- Genre: Children's Drama
- Created by: Kay Mellor (as deviser)
- Written by: Kay Mellor Chris Thompson
- Directed by: Chris Thompson
- Starring: Kay Mellor William Chubb Dan Riley Sarah Wheatley Sarah Yates
- Music by: Christopher Norton
- Country of origin: United Kingdom
- Original language: English
- No. of series: 3
- No. of episodes: 24

Production
- Executive producer: Chris Jelley
- Producers: Robert Gabriel Amanda Silvester
- Production locations: Leeds, West Yorkshire, England, UK
- Editor: Phil Cooke
- Running time: 26 minutes
- Production company: Yorkshire Television

Original release
- Network: ITV (CITV)
- Release: 18 February 1992 – 11 March 1994

= Just Us (TV series) =

1992 British TV children's series

Just Us is a British children's family drama television series was written and created by Kay Mellor, it was originally aired on ITV as part of the children's programming block CITV and ran for three series and twenty-four episodes between 18 February 1992 and 11 March 1994. The show was produced by Yorkshire Television for the ITV network.

==Plot summary==
The series follows the lives and dynamics of the Holdsworth family. Moving away from traditional, straight forward sitcoms, the series combined family drama with Mellor's signature writing style, occasionally delving into more serious, emotional and unexpected territory. It was known for balancing heartfelt family dynamics with nuanced character.

==Cast==
The main cast includes:
- Kay Mellor as Jenny Holdsworth
- William Chubb as Steve Holdsworth (Series 1–2)
- Dan Riley as Marcus Clarkson (Series 2–3)
- Sarah Wheatley as Katie Holdsworth (Series 2–3)
- Sarah Yates as Laura Holdsworth (Series 2–3)

==Episodes==
===Series overview===

| Series | Episodes |  | Originally released |  |
| First released | Last released |
| 1 | 7 |  | 18 February 1992 | 31 March 1992 |
| 2 | 7 |  | 19 February 1993 | 2 April 1993 |
| 3 | 10 |  | 7 January 1994 | 11 March 1994 |

===Series 1 (1992)===
Episodes aired on CITV on Tuesdays at 16:40.

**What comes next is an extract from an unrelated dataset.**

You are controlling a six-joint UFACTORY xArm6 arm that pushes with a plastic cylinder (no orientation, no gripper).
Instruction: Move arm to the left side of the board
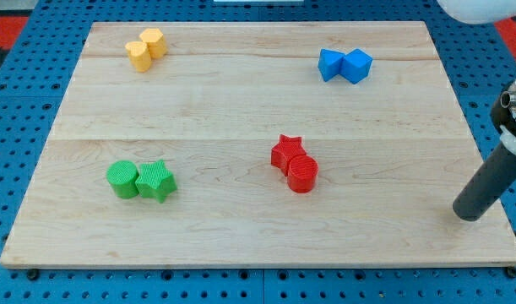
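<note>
Eight small blocks sit in pairs on our wooden board (pixel 241 101), and my tip (pixel 470 213) is far over at the view's right edge, touching none of them and holding nothing, since our rod has no jaws to open. The red star (pixel 286 150) and red cylinder (pixel 302 174) are nearest. The green cylinder (pixel 121 179) and green star (pixel 156 180) wait on the left. We think nearly the whole trip across is left to do.
</note>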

| No. overall | No. in series | Title | Original release date |
|---|---|---|---|
| 1 | 1 | "Part 1" | 18 February 1992 |
| 2 | 2 | "Part 2" | 25 February 1992 |
| 3 | 3 | "Part 3" | 3 March 1992 |
| 4 | 4 | "Part 4" | 10 March 1992 |
| 5 | 5 | "Part 5" | 17 March 1992 |
| 6 | 6 | "Part 6" | 24 March 1992 |
| 7 | 7 | "Part 7" | 31 March 1992 |

===Series 2 (1993)===
Episodes aired on CITV on Fridays at 16:40.

| No. overall | No. in series | Title | Original release date |
|---|---|---|---|
| 8 | 1 | "Part 1" | 19 February 1993 |
| 9 | 2 | "Part 2" | 26 February 1993 |
| 10 | 3 | "Part 3" | 5 March 1993 |
| 11 | 4 | "Part 4" | 12 March 1993 |
| 12 | 5 | "Part 5" | 19 March 1993 |
| 13 | 6 | "Part 6" | 26 March 1993 |
| 14 | 7 | "Part 7" | 2 April 1993 |

===Series 3 (1994)===
Episodes aired on CITV on Fridays at 16:40.

| No. overall | No. in series | Title | Original release date |
|---|---|---|---|
| 15 | 1 | "Part 1" | 7 January 1994 |
| 16 | 2 | "Part 2" | 14 January 1994 |
| 17 | 3 | "Part 3" | 21 January 1994 |
| 18 | 4 | "Part 4" | 28 January 1994 |
| 19 | 5 | "Part 5" | 4 February 1994 |
| 20 | 6 | "Part 6" | 11 February 1994 |
| 21 | 7 | "Part 7" | 18 February 1994 |
| 22 | 8 | "Part 8" | 25 February 1994 |
| 23 | 9 | "Part 9" | 4 March 1994 |
| 24 | 10 | "Part 10" | 11 March 1994 |

==Home media==
Notably, the whole series was never been commercially released on DVD or VHS.